Ico is the type of game I dread to play, critically acclaimed, landmark classic of the medium, influenced various games and designers I love. I dread playing those because of a fear I have, a fear that's come true : I don't like ICO, in fact, I think I might hate ICO. And now I will have to carry that like a millstone around my neck, "that asshole who doesn't like ICO". Its not even really that external disapproval I dread, its the very reputation that causes me to second guess my own sincerely held opinions. I thought I liked minimalism in game design, and cut-scene light storytelling and relationships explored through mechanics but I guess I don't. There's some kinda dissonance, cognitive or otherwise reading reviews by friends and writers I respect and wondering if there's something wrong with me or if I didnt get it or played it wrong or any other similar foolishness that gets bandied around in Internet discussions. "I wish we could have played the same game" I think, reading my mutuals' reviews of ICO. Not in a dismissive asshole way of accusing them of having a warped perception, but moreso in frustration that I didnt have the experience that has clearly touched them and countless others.

But enough feeling sorry for myself/being insecure, what is my problem with ICO exactly? I don't really know. Genuinely. I wasnt even planning on writing a review originally because all it would come down to as my original unfiltered reaction would be "Playing it made me miserable". Thankfully the upside of minimalism in game design is that its easier to identify which elements didnt work for me because there are few in the game. I think the people who got the most out of ICO developed some kind of emotional connection to Yorda, and thats one aspect which absolutely didn't work for me. As nakedly "gamey" and transparently artificial as Fallout New Vegas' NPCs (and Skyrim and F3 etc) locking the camera to have a dialogue tree, they read to me as infinitely more human than the more realistic Yorda; for a few reasons. Chief among them is that despite some hiccups and bugs the game is known for, you are not asked to manage them as a gameplay mechanic beyond your companions and well, my main interaction with Yorda was holding down R1 to repeatedly yell "ONG VA!" so she'd climb down the fucking ladder. She'd climb down, get halfway through and then decide this was a bad idea and ascend again.

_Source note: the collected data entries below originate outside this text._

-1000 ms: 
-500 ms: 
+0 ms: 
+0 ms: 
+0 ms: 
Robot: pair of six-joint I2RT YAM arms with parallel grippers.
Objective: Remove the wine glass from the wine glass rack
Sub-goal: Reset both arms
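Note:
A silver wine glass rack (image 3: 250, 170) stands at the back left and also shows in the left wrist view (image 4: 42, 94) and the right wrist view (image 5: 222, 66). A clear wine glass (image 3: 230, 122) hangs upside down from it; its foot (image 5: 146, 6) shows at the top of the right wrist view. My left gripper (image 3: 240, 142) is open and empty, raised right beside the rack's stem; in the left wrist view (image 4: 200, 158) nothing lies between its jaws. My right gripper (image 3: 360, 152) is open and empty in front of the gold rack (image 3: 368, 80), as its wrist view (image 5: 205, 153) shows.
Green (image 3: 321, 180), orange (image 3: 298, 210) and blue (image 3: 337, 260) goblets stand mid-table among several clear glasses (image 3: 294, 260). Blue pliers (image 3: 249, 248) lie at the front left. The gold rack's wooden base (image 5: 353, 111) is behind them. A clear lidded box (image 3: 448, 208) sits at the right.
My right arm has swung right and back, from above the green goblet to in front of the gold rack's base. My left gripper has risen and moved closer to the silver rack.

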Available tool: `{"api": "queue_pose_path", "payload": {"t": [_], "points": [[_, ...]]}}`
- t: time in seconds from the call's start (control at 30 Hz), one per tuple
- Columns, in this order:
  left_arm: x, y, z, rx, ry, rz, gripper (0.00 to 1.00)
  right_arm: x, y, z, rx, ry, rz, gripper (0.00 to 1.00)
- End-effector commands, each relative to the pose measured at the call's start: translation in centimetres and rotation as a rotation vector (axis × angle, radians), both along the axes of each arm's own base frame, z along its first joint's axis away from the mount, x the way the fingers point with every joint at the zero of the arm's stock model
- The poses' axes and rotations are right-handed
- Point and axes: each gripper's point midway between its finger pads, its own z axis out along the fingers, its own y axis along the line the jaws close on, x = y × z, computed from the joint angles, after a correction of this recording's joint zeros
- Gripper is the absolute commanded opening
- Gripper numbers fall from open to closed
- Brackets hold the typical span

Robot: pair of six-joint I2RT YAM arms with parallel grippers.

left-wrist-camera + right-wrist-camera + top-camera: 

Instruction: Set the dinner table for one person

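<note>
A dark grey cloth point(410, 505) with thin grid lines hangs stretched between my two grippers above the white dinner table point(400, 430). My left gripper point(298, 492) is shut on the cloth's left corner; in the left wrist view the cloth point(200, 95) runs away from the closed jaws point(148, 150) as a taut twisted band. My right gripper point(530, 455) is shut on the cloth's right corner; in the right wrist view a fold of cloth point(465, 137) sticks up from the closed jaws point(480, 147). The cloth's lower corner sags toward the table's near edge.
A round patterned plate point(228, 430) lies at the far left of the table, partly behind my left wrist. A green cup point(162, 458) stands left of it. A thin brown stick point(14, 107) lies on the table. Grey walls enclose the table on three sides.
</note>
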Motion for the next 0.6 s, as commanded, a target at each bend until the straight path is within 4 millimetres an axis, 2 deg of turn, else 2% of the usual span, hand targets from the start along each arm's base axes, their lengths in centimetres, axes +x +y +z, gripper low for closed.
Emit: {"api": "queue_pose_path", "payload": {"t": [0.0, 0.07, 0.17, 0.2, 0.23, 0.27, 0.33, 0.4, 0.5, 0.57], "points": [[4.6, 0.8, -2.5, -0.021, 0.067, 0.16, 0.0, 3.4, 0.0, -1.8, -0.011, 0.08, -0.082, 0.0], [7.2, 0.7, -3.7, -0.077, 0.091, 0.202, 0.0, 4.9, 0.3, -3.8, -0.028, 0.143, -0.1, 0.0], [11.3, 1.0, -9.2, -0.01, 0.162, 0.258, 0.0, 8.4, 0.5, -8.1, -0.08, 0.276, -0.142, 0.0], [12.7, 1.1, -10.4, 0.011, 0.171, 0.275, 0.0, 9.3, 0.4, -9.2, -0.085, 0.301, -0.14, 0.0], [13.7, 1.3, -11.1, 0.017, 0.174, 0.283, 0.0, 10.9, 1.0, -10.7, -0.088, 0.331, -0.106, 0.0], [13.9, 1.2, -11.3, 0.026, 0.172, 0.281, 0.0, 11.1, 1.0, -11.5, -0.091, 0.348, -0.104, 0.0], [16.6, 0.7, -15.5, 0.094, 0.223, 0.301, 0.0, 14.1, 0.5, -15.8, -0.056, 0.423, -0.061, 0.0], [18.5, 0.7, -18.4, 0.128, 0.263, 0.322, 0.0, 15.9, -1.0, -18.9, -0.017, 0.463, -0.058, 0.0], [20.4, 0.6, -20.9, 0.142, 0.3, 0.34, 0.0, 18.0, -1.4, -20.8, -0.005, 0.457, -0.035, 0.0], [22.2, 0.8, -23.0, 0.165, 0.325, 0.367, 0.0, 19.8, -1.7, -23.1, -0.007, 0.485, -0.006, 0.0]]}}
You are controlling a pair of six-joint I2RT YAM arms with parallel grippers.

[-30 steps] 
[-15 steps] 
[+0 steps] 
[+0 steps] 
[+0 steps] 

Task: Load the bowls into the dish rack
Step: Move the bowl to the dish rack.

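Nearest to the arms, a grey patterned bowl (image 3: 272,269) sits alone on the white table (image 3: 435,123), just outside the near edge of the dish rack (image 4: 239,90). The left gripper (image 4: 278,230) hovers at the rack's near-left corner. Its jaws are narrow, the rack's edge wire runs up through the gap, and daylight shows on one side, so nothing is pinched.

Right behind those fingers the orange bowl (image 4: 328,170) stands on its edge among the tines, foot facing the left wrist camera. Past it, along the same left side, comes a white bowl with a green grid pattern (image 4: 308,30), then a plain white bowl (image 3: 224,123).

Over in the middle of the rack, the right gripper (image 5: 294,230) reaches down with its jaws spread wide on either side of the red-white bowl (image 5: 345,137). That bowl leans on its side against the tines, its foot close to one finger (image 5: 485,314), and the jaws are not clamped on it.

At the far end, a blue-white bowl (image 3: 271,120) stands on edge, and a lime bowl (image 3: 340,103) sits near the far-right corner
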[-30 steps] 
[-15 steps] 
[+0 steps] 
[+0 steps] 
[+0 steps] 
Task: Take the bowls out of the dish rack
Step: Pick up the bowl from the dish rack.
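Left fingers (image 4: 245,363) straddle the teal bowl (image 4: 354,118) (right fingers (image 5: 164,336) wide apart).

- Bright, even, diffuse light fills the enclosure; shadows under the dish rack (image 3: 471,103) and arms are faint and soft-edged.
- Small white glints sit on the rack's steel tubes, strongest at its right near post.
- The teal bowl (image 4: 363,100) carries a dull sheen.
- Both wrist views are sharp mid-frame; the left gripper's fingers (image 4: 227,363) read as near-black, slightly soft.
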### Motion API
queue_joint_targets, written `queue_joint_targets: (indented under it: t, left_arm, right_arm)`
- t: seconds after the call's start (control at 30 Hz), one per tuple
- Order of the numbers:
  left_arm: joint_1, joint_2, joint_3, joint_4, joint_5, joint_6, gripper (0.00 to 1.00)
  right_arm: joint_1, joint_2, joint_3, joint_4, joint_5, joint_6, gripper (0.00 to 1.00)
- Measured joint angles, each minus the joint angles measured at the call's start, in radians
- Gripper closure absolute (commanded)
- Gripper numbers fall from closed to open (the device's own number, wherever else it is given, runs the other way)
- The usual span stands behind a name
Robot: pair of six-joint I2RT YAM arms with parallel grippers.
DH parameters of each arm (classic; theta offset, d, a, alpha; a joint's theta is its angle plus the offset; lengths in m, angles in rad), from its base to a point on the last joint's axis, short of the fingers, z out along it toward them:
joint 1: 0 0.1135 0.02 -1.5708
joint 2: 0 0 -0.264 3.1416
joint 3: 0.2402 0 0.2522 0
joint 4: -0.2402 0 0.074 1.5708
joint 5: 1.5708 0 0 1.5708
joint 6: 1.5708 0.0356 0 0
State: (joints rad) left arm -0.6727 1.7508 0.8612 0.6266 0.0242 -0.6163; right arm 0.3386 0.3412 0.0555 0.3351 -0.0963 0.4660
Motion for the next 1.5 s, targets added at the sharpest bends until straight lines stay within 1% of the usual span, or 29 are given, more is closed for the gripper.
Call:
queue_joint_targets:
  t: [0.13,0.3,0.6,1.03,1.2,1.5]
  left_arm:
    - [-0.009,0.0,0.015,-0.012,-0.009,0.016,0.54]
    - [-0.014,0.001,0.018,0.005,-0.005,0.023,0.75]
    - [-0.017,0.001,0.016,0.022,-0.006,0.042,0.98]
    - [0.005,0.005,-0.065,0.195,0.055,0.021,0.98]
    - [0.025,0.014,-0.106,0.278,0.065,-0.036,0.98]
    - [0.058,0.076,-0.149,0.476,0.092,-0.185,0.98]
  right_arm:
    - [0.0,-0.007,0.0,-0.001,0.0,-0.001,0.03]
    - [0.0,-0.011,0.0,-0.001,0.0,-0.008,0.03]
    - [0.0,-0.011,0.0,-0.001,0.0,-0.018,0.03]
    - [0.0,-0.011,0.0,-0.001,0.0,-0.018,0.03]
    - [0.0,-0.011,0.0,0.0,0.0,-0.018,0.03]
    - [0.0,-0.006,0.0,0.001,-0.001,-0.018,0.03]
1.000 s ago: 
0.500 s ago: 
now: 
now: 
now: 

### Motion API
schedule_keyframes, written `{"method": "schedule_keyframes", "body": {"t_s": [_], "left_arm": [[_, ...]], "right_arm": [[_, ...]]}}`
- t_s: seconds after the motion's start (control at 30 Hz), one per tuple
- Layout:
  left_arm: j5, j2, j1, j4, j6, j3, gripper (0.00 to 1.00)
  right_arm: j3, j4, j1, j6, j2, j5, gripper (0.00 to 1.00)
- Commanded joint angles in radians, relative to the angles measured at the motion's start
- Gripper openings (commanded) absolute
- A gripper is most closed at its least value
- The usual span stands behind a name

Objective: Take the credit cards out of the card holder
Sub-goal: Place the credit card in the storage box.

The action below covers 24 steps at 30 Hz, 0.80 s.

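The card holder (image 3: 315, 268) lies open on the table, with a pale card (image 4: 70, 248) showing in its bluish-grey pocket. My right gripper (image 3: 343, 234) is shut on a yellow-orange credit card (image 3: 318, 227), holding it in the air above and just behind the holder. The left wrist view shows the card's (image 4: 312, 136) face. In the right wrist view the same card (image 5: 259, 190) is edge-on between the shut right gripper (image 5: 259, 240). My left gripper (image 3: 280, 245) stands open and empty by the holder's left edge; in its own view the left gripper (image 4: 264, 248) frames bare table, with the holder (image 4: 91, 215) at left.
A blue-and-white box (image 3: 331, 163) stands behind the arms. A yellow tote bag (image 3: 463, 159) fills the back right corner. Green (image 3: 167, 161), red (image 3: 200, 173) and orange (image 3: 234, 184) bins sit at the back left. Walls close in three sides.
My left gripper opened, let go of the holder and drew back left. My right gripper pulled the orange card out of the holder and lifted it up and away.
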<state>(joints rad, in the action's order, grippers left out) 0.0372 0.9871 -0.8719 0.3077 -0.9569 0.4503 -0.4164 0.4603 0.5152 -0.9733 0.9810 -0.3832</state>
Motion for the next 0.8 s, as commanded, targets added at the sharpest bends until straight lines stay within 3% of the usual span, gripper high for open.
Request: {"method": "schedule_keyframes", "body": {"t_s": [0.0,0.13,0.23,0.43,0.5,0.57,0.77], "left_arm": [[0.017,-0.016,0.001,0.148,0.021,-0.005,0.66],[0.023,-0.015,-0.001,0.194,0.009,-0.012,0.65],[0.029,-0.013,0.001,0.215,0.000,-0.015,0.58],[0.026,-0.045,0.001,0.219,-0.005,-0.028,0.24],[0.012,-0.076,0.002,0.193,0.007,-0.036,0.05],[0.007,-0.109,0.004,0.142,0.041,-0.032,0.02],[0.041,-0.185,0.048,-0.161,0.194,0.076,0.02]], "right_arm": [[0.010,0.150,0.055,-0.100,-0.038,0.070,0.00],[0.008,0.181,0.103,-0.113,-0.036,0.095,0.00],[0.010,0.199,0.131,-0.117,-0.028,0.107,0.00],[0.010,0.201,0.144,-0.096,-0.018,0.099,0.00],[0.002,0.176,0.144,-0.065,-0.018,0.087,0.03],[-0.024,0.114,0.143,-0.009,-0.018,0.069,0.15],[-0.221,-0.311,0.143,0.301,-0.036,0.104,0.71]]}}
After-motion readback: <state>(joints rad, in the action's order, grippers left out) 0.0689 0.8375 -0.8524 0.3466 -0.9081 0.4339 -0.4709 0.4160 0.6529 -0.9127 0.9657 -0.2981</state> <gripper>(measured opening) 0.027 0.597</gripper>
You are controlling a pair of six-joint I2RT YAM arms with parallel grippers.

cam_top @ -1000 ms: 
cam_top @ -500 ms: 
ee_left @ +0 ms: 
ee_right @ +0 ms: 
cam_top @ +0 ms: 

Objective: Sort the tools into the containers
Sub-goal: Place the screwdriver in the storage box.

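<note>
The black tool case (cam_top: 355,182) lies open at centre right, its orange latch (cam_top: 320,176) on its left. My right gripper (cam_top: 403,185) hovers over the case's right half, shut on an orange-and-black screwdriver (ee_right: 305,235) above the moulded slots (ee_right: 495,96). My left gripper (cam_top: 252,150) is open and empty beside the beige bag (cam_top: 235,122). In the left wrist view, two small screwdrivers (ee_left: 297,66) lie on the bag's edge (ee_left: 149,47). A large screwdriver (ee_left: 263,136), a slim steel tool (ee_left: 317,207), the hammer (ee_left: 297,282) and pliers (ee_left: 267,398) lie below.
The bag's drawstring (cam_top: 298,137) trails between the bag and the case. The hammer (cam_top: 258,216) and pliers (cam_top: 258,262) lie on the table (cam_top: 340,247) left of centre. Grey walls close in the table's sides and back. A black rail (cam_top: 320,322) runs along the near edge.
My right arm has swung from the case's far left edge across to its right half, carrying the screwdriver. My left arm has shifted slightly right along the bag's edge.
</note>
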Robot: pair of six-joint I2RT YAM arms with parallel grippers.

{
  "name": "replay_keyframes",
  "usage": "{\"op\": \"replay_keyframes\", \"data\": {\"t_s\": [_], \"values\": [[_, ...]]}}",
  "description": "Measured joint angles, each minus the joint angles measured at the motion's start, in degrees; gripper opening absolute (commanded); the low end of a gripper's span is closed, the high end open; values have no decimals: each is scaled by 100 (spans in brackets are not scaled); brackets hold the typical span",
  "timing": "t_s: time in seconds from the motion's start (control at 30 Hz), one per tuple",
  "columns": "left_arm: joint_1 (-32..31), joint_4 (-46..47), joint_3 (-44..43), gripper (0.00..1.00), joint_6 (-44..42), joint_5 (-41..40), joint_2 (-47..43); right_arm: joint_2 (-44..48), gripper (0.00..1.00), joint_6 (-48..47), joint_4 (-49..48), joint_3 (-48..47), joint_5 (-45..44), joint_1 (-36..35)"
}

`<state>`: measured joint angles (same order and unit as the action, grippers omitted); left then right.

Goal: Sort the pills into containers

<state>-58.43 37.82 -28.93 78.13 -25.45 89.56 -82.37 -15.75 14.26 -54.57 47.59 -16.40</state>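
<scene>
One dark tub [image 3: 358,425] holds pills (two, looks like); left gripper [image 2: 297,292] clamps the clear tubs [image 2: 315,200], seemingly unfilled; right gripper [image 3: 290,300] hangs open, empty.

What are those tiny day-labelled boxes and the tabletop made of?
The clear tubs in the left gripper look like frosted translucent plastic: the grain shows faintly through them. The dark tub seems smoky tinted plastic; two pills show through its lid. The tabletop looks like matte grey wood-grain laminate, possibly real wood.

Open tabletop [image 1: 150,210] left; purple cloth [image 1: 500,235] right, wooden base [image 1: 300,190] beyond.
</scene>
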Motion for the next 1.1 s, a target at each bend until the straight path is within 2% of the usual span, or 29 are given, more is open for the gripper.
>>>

ICO has been to me a game of all these little frustrations piling up. Due to the nature of the puzzles and platforming, failing them was aggravating and solving them first try was merely unremarkable. It makes me question again, what is the value of minimalism genuinely? There was a point at which I had to use a chain to jump across a gap and I couldnt quite make it, I thought "well, maybe theres a way to jump farther" and started pressing buttons randomly until the circle button achieved the result of letting me use momentum to swing accross. Now, if instead a non-diegetic diagram of the face buttons had shown up on the HUD instead what would have been lost? To me, very little. Sure, excessive direction can be annoying and take me out of the game, but pressing buttons randomly did the same, personally. Nor did "figuring it out for myself" feel particularly fulfilling. Thats again what I meant, victories are unremarkable and failures are frustrating. The same can be said for the combat which, honestly I liked at first. I liked how clumsy and childish the stick flailing fighting style was, but ultimately it involved hitting the enemies over and over and over and over again until they stopped spawning. Thankfully you can run away at times and rush to the exit to make the enemies blow up but the game's habit of spawning them when you're far from Yorda or maybe when she's on a different platform meant that I had to rely on her stupid pathfinding to quickly respond (which is just not going to happen, she needs like 3 business days to execute the same thing we've done 5k times already, I guess the language barrier applies to pattern recognition as well somehow) and when it inevitably failed I would have to jump down and mash square until they fucked off.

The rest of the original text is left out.